And Now, the Reluctant Parisienne’s Window on France
Our correspondent Mindy Jones is a Seattleite living in Paris for two years. When she’s not busy trying to figure out what the French are saying, she’s busy trying to figure out what to say to the French. She posts frequently at An American Mom in Paris.
We left Seattle New Year’s Eve, 2008 and arrived in Paris New Year’s Day, 2009. New year, new life. Isn’t it just so damn poetic.
We packed up our Seattle things, rented our Seattle house, sold our Seattle cars, and passionately kissed our Seattle friends goodbye (we have boundary issues) to follow my French-Canadian husband’s dream of living in Europe. It was indeed his dream, not mine. I’d been to Europe; it was neat.
I’d even been to Paris a couple times; it was pretty. But not once while visiting was I struck with the desire to throw my arms around the person next to me at a cafe and say, “Be my NEIGHBOR, Frenchie!”
I was content being a tourist. My husband, my Alex, was not. His job fortuitously offered him a relocation opportunity–Luxembourg or Paris for two years–and Alex stared at me with pleading eyes. I agreed, but only if we chose Paris over Luxembourg because, well, come on it’s obvious. (No offense to Luxembourg; it’s a helluva grand duchy.)
I also made Alex pinkie swear we would return to Seattle in NO MORE THAN TWO YEARS. He swore. On his pinkie.
(We’re going to be here longer than two years.)

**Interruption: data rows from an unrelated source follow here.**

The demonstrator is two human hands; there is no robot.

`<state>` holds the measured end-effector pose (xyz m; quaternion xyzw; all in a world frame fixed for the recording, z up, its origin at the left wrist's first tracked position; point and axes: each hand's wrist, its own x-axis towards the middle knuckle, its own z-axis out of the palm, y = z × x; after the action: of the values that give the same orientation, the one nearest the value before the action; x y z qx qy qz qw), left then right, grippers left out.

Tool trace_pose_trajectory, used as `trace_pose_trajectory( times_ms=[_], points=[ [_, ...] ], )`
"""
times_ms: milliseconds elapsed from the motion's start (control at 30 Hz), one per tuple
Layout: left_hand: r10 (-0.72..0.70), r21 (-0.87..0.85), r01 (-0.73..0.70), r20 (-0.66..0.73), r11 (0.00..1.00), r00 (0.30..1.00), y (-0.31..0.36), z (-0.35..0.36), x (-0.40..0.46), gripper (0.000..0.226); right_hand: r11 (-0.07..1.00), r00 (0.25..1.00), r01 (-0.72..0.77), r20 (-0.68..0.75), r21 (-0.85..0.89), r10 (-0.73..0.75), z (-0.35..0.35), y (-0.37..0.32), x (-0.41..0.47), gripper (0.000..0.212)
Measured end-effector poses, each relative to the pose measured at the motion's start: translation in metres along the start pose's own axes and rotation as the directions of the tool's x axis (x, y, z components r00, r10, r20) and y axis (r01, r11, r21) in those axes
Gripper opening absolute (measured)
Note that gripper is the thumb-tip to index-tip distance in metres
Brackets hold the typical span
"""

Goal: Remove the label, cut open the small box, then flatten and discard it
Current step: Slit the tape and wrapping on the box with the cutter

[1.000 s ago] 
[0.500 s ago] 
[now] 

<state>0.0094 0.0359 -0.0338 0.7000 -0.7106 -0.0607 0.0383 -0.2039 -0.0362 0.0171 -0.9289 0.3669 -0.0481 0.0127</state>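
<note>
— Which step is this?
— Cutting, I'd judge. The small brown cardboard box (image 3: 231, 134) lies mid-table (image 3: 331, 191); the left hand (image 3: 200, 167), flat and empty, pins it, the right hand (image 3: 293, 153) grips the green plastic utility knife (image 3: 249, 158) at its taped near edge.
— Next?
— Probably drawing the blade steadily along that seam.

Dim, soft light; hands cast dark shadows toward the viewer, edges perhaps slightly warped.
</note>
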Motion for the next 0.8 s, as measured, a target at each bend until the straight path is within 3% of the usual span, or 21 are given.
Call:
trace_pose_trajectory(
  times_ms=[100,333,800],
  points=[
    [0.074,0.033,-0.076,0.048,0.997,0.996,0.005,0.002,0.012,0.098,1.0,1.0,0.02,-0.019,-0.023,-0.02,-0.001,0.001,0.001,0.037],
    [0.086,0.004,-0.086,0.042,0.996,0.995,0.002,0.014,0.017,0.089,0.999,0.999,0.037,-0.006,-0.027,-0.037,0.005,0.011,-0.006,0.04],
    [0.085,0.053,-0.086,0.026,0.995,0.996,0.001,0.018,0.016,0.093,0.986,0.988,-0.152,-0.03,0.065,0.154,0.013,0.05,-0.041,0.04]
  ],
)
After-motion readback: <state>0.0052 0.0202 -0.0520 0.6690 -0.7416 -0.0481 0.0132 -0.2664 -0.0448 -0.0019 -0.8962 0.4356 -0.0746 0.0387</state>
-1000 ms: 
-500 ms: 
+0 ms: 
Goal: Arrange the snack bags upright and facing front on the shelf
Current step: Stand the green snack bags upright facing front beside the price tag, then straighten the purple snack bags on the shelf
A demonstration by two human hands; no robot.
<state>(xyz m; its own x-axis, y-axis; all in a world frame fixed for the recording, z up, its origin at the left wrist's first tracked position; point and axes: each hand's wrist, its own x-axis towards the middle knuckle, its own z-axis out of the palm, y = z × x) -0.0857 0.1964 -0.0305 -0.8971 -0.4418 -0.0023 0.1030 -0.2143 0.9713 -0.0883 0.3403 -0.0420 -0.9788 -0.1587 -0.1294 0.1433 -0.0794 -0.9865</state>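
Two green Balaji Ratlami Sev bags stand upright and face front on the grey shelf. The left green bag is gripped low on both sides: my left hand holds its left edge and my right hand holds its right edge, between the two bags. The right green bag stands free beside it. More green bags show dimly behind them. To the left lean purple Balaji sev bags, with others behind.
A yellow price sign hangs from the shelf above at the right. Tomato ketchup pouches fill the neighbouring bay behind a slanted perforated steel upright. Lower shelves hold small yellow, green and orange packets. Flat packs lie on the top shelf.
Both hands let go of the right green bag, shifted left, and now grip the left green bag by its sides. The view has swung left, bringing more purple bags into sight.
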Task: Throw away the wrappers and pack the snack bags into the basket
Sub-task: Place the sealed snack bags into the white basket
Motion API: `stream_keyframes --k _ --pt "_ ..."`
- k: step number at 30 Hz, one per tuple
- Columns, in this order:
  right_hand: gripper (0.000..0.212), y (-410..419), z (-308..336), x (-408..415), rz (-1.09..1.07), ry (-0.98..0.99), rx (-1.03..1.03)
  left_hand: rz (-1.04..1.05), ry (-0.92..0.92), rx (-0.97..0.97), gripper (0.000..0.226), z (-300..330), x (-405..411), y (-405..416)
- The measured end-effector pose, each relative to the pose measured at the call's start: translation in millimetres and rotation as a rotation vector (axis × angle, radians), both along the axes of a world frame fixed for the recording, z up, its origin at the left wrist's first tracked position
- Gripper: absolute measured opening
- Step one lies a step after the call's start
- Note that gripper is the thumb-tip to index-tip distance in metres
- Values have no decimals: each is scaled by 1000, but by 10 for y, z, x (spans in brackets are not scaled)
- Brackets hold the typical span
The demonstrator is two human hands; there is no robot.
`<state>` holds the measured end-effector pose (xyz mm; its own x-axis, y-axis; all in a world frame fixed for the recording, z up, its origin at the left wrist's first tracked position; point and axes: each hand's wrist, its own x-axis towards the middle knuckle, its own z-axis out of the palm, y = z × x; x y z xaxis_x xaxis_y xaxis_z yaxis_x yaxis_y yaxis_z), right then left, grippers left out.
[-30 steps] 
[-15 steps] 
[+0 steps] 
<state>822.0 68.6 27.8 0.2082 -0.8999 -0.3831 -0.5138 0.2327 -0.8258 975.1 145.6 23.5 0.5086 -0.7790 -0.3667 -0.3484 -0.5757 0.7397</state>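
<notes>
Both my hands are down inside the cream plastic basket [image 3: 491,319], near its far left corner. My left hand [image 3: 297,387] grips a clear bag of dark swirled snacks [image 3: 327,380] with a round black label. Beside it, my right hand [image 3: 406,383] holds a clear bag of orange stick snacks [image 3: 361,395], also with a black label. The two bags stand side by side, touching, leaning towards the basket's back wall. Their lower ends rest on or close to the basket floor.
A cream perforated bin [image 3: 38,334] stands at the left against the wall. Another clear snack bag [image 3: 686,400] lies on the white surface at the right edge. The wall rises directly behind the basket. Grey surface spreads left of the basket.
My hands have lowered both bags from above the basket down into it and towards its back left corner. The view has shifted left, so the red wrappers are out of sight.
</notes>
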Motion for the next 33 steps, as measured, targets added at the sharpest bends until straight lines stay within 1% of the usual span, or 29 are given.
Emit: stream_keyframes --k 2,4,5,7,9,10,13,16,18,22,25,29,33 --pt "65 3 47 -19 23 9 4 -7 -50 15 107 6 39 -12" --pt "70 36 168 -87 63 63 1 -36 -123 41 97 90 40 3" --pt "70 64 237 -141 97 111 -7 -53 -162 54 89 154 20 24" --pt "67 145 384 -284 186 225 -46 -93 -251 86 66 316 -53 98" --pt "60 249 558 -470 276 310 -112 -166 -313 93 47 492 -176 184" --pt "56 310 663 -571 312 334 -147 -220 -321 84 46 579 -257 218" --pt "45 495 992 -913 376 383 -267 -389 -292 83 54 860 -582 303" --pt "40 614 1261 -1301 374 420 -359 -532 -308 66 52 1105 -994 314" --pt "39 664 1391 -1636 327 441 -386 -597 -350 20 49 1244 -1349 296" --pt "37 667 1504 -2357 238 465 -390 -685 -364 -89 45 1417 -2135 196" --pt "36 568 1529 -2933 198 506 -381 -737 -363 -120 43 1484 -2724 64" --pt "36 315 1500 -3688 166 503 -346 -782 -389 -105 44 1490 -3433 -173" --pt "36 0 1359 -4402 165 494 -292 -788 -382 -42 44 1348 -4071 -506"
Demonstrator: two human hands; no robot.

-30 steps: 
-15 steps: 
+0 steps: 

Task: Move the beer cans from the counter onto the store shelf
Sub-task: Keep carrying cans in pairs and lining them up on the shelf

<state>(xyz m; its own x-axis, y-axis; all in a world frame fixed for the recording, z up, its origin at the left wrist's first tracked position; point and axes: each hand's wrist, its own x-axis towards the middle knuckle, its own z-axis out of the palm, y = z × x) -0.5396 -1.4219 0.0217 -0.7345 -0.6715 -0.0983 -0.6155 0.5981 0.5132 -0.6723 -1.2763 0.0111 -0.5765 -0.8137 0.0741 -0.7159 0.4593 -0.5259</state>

It’s been a wild ride. Here’s the story, parts of it anyway, from the beginning:
The 10-hour flight went as well as can be expected considering our almost-three-year-old son, Lucien, never stops moving and never stops using his “outdoor” voice. Benadryl got him through. (Ativan got his mama through.)
Then we were in Paris, jetlagged and stuck in a car with a driver who got a giggly thrill from trying to kill pedestrians. Al and I mouthed, “Oh my God!” to each other, eyes wide, all the way to our new ‘hood in the 6th arrondissement.
We were met at the door of our temporary apartment by a nice lady who immediately pointed out an expensive sculpture displayed on a narrow wobbly table. The owner of the apartment was an art dealer. Great. I had visions of said sculpture in pretty little pieces on the floor and Lucien’s arms raised in triumph. It was going to be a tense month-long standoff in the temporary digs.
The apartment was adorable, all 400 square feet of it. It had typical Parisian mouldings and floor-to-ceiling windows with wrought iron balconies outside. A big old mirror hung over the fireplace. Sure, we couldn’t all three fit in the kitchen at the same time, but we had a gorgeous parquet floor. We suffered many foot splinters and assorted tripping-related injuries due to its unevenness, but it was worth it because of the beauty.
Lucien didn’t adjust well to the time change and became nocturnal. The resulting sleep deprivation over those next few days turned us into strange, strange people. Alex started laughing maniacally at things that weren’t funny, which wouldn’t have been different from our lives in Seattle except his pupils were dilated and his hair was sticking straight up.
For instance, that second morning, when I held up the only roll of toilet paper and asked, “Alex, did you use all the toilet paper blowing your damn nose?!” He stared intently at the empty roll, said, “I left a little piece there, but I think we’re almost out,” then laughed so hard he fell down. I didn’t think it was funny, though, because we were out of toilet paper and didn’t know where the store was.
Our appliances were up to no good. When Alex tried to make toast, he pushed the lever on the toaster and all the electricity in the apartment went out. He found the fuse box, reset it, and tried again. POOF–all electricity gone again. Alex was then afraid of the toaster and hid it in a closet.
Our washing machine was the size of a shoebox and could fit approximately five pieces of clothing at a time. It was one of those fancy European washers that wash and dry in the same machine–in theory, anyway.
First the clothes got wet but not soapy. Then they got soapy but didn’t rinse. Finally they were clean and rinsed–and the machine had shimmied itself across the kitchen–but not a one of ‘em was dry. At one point I suggested that maybe they were starting to look “a little fluffier,” but Alex looked at me squarely and suggested I was perhaps “a bit too optimistic there.”
I was delighted to discover one of those very first days, as I stood at our kitchen window and dipped a baguette in Nutella, that there was a very wealthy family living across the courtyard. Their apartment appeared to consume the entire floor, which made me feel both awestruck and angry. They even had servants running around over there. I could tell they were servants because they never sat down and didn’t look very happy.
Sometimes I crouched under our window and watched the people across the courtyard being rich. From what I could tell, the wealthy in Paris spent a lot of time sitting around drinking various beverages and looking fabulous. They looked over several times and I thought I’d been caught spying on them, but they would’ve only been able to see the tip-top of my head, and occasionally my hand as it reached up to dip my baguette in more Nutella.
I was pretty sure they couldn’t pick me out of a lineup from that. I was safe from the Frenchies. For now.